Size (space) and duration (time) are not real, but inferences with respect to the effect of the muscular work of transposition or the mental work of hope, uncertainty, desire. Duration is merely the sum of the changes that must occur, that make themselves actual before another change happens; and this before and this make itself actual are not temporal implications, which would be tautological in this case, but psychological correlatives: so the actual is a state when the feeling — fear or desire — which is tied to it culminates in insensibility: the fear of something as fear is naturally always actual or present, but the represented or perceived scene is only real when the fear reaches its limit.

I’ve said all this to establish the nothingness of Time and Space. These are abstractions which only can tell us what happens in terms of representations of scenes or events which in perception or reality bring us pain or pleasure and which nevertheless are given in our minds several times, sometimes giving rise to emotion and drives and sometimes not. (In the first case the image is of a future reality;

in the second, of a past reality.) Such is the case with all that happens in our psyche with respect to Time.
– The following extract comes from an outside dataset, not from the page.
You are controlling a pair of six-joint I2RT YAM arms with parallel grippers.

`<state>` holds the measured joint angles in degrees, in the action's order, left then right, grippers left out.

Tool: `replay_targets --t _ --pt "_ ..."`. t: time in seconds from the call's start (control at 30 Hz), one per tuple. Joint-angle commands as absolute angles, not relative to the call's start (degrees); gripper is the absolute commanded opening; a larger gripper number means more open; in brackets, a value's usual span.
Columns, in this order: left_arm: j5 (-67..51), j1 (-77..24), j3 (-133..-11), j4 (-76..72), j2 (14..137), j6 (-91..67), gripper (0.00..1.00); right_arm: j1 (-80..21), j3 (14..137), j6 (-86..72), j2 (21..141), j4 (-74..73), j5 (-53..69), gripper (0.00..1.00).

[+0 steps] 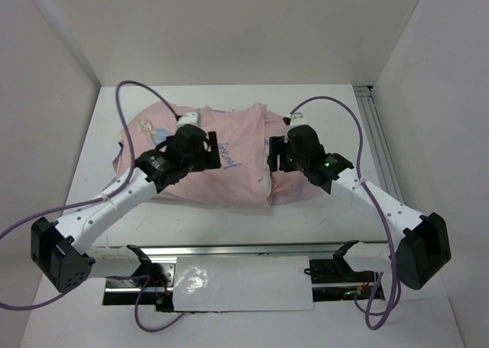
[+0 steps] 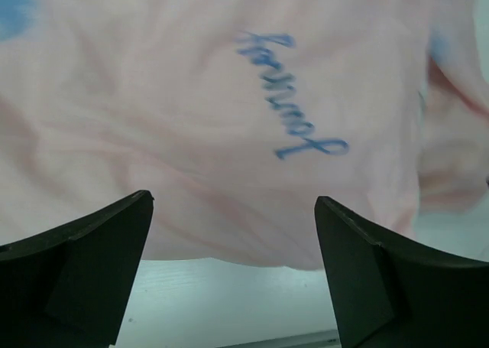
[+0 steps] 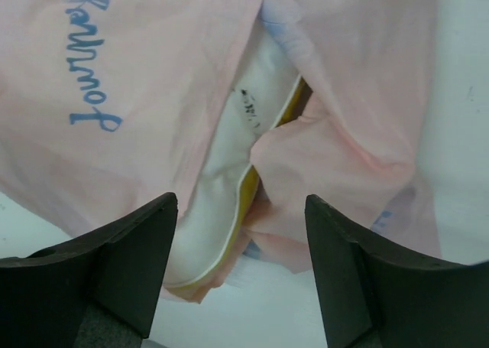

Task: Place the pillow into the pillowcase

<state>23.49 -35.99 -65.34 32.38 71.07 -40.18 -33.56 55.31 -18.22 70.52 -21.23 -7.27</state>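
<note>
Hovering over the left half of the pillowcase [image 1: 229, 176], the left gripper [image 2: 233, 203] stands wide open with nothing between its fingers; pink fabric with a blue script word [image 2: 286, 95] lies just below it. The pillowcase lies pink side up in the middle of the table [image 1: 321, 218], plump with the pillow [image 3: 229, 157], which is mostly inside. To the right a slit in the fabric shows the white pillow and its yellow strip [image 3: 248, 191]. The right gripper [image 3: 241, 203] hangs over that slit, jaws well apart and holding nothing.

The job looks nearly finished; what remains is probably covering the exposed edge. That would go best if the left gripper pinned the fabric near the script while the right pinched only the loose pink flap beside the slit, not the pillow's edge, and drew it across the yellow strip.
</note>
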Motion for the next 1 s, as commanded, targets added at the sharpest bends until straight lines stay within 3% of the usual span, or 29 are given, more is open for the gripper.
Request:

Distant and proximal (Space), in its turn, are differentiated because of the possibility of obtaining a better view of some object, or of other sensations of it, and in some cases, this demands a kind of work of translation: I see a flower and in order to obtain from it a tactile sensation and the sensation of aroma, I must initiate a muscular action, or another person must do it for me. This is all that matters about Space.

The nothingness of Time and Space, which is correlative to the nothingness of the Self (or personal identity) and of material Substance, situates us in an eternity without conceivable discontinuities. This is the metaphysical certainty of my novel.



1 This metaphysical doctrine is stated principally in No toda es Vigilia la de los Ojos Abiertos y Otros escritos (Not all Consciousness is Wakefulness and Other Writings) (Editor’s Note — Adolfo de Obieta)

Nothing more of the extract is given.